Go to the line holding "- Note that" in the entries below and write out exactly every line down to and including the line holding "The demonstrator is".

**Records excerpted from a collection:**
+ + + +
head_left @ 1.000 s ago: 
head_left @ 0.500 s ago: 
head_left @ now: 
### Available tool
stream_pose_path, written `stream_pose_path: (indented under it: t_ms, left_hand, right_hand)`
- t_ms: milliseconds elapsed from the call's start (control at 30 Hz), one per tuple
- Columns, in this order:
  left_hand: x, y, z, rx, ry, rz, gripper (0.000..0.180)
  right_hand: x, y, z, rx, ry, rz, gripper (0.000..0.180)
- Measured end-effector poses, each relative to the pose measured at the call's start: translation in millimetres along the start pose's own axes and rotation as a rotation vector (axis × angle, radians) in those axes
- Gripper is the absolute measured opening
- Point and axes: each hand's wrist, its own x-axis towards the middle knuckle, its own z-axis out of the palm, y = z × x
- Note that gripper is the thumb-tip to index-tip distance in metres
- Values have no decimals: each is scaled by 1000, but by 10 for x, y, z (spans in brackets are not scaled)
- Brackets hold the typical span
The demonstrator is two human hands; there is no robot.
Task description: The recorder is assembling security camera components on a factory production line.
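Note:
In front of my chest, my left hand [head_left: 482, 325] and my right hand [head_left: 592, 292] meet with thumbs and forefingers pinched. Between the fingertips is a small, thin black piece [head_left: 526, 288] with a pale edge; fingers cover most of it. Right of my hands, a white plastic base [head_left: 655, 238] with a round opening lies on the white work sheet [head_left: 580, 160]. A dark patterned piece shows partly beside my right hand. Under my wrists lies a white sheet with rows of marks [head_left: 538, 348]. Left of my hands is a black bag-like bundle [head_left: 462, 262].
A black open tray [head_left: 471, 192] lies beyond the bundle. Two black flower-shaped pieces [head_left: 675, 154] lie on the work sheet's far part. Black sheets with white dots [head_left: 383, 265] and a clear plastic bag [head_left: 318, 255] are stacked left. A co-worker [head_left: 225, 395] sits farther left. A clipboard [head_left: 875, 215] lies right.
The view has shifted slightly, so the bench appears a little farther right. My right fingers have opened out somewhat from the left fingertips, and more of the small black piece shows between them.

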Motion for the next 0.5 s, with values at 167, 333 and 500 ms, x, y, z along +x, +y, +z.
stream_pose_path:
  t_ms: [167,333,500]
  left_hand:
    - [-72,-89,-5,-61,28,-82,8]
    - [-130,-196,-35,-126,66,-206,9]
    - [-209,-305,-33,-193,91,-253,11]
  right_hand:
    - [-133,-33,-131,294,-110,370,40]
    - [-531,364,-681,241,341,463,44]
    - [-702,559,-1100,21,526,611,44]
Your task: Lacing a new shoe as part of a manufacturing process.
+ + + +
**Expected answer:**
- Note that gripper is the thumb-tip to index-tip distance in metres
- Values have no decimals: each is scaled by 1000, but by 10 for x, y, z (spans in brackets are not scaled)
- Brackets hold the typical span
The demonstrator is two human hands; there is no robot.

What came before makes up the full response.